Everything above produces a static report: you fill in the numbers by hand and re-render. That works well for one-off documents, but surveillance reporting is repetitive — the same tables and figures are regenerated every week, month, or season with fresh data.

Quarto is an open-source publishing system that extends Markdown with the ability to execute code inside the document at render time. A Quarto document (.qmd) is a Markdown file with embedded Python, R, or Bash chunks. When Quarto renders the document, it runs each chunk and inserts the computed output — summary statistics, tables, plots — directly into the report.
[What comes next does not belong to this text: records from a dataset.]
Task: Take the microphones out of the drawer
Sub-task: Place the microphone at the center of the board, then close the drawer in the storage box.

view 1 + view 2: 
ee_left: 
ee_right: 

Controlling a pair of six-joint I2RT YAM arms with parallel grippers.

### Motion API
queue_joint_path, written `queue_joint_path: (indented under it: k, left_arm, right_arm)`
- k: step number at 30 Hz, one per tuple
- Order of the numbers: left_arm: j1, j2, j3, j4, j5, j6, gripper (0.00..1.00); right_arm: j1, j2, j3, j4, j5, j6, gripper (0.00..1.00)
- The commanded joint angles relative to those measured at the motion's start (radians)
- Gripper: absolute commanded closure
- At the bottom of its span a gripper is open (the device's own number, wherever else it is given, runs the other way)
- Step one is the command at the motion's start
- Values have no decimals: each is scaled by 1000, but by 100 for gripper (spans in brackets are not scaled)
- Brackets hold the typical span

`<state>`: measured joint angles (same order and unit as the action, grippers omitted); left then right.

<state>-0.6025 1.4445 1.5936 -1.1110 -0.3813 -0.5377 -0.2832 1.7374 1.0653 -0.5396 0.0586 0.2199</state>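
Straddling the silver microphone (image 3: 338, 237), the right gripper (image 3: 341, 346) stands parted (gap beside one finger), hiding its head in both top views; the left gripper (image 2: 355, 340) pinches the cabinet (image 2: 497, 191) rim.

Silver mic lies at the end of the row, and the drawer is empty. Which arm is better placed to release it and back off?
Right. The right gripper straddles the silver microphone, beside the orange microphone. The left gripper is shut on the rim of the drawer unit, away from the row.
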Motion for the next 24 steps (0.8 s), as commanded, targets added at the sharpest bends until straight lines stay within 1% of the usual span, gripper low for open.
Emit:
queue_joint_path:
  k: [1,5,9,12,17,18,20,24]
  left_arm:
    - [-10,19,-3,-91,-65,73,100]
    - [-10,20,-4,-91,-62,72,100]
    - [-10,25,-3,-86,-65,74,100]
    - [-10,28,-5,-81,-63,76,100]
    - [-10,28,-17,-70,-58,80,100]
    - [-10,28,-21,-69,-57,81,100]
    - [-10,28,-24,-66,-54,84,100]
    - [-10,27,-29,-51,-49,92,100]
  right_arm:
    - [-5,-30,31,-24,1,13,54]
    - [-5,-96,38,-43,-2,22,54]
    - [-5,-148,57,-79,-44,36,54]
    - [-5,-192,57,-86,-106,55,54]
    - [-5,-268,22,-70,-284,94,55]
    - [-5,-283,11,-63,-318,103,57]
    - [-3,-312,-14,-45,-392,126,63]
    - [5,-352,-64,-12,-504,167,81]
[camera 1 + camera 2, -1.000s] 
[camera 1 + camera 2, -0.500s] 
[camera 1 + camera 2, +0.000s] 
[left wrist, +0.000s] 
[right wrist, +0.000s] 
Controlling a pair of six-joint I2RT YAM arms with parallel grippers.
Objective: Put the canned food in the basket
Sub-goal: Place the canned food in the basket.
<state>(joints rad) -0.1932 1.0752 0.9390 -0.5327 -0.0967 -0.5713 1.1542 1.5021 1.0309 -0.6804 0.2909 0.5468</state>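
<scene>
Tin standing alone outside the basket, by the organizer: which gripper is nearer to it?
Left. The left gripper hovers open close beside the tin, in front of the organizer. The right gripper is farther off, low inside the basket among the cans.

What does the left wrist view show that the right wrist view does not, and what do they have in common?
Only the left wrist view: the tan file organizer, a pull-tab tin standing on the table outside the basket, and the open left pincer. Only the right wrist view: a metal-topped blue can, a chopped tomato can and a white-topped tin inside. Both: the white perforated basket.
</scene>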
For example, the manually filled subtype table from the template:


| Type / Subtype      | Count | Percent |
|---------------------|------:|--------:|
| A(H1N1)pdm09        |    42 |   29.6% |
| A(H3N2)             |    87 |   61.3% |
| B/Victoria          |    13 |    9.2% |

…can be replaced in a Quarto document with an executable chunk that computes the same table from a CSV every time the report is rendered:


```{python}
import pandas as pd
df = pd.read_csv("data/specimens.csv")
summary = (df["subtype"].value_counts(normalize=False)
             .rename_axis("Subtype").reset_index(name="Count"))
summary["Percent"] = (summary["Count"] / summary["Count"].sum() * 100).round(1)
summary
```

With Quarto, the genome-report.md workflow extends naturally to an automated reporting pipeline:

  • Parameterize the report so the same template can be rendered against different countries, seasons, or input files.
  • Compute counts, percentages, resistance frequencies, and QC metrics directly from data files — no manual copy-paste.
  • Regenerate figures (phylogenetic trees, coverage plots) as part of the render.
  • Output the same document as HTML, PDF, or Word without changing the source.

A fully automated Quarto version of the template (genome_report.qmd) is available under ../../practical/report_automation/genome_report/ in this repository for reference.

Pandoc is the foundation; Quarto is what you reach for when the report needs to run itself.